Try it |
Print the data that follows without changing a single word.
╭──
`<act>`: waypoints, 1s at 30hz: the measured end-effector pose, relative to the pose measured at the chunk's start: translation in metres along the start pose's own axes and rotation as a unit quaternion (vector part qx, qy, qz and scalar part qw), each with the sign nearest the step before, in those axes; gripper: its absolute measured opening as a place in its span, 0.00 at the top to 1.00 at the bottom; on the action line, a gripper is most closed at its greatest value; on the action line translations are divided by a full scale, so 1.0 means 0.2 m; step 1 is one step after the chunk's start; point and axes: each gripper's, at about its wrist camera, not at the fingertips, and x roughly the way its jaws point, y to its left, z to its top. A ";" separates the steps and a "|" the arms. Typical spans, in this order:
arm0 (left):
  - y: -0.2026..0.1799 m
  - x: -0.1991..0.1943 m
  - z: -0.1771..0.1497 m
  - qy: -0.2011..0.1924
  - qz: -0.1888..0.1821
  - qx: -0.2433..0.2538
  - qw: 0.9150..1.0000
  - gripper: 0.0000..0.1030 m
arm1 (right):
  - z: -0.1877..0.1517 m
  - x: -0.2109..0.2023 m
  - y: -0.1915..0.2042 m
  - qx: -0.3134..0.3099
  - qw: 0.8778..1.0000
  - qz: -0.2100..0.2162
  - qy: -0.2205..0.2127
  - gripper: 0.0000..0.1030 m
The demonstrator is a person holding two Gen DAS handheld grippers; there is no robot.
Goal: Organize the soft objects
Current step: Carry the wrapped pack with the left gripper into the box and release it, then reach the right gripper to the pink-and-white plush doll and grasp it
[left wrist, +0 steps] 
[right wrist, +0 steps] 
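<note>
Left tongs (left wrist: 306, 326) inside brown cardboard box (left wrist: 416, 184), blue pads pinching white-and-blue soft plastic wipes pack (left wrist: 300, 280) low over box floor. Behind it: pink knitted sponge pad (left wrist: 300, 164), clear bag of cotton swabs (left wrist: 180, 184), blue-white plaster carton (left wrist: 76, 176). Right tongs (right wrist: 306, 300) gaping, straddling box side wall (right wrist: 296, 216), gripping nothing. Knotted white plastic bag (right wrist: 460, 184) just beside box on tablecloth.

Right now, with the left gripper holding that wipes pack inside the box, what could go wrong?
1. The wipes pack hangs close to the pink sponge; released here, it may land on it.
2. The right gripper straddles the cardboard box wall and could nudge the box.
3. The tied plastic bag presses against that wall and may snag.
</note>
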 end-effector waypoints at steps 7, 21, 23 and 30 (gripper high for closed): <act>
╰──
Answer to the problem |
`<act>`: waypoints, 1s at 30hz: the measured end-effector pose, relative to the pose measured at the chunk's start: translation in metres along the start pose's own axes and rotation as a unit quaternion (vector part qx, qy, qz and scalar part qw), each with the sign nearest the step before, in those axes; gripper: its absolute measured opening as a place in its span, 0.00 at the top to 1.00 at the bottom; on the action line, a gripper is most closed at its greatest value; on the action line translations are divided by a full scale, so 1.0 means 0.2 m; step 1 is one step after the chunk's start; point and axes: each gripper's, at about its wrist camera, not at the fingertips, and x roughly the way its jaws point, y to its left, z to its top. A ";" separates the steps and a "|" the arms. Typical spans, in this order:
arm0 (left):
  - y: -0.2026..0.1799 m
  - x: -0.1991..0.1943 m
  - z: -0.1771..0.1497 m
  - qy: -0.2011..0.1924
  - qz: -0.1888..0.1821
  - qx: -0.2433..0.2538
  - qw: 0.9150..1.0000
  - gripper: 0.0000..0.1030 m
arm1 (right):
  - z: -0.1877..0.1517 m
  - x: -0.2109..0.2023 m
  - y: -0.1915..0.2042 m
  - qx: -0.3134..0.3099
  - qw: 0.8778..1.0000
  - qz: -0.2100..0.2162
  - qy: -0.2205..0.2127
  - gripper: 0.0000..0.1030 m
The demonstrator is a person holding two Gen DAS handheld grippers; there is no robot.
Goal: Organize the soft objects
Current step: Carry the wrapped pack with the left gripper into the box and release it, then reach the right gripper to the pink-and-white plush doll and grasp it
[left wrist, +0 steps] 
[right wrist, +0 steps] 
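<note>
Left tongs (left wrist: 306, 326) inside brown cardboard box (left wrist: 416, 184), blue pads pinching white-and-blue soft plastic wipes pack (left wrist: 300, 280) low over box floor. Behind it: pink knitted sponge pad (left wrist: 300, 164), clear bag of cotton swabs (left wrist: 180, 184), blue-white plaster carton (left wrist: 76, 176). Right tongs (right wrist: 306, 300) gaping, straddling box side wall (right wrist: 296, 216), gripping nothing. Knotted white plastic bag (right wrist: 460, 184) just beside box on tablecloth.

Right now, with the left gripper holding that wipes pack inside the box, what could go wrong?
1. The wipes pack hangs close to the pink sponge; released here, it may land on it.
2. The right gripper straddles the cardboard box wall and could nudge the box.
3. The tied plastic bag presses against that wall and may snag.
</note>
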 end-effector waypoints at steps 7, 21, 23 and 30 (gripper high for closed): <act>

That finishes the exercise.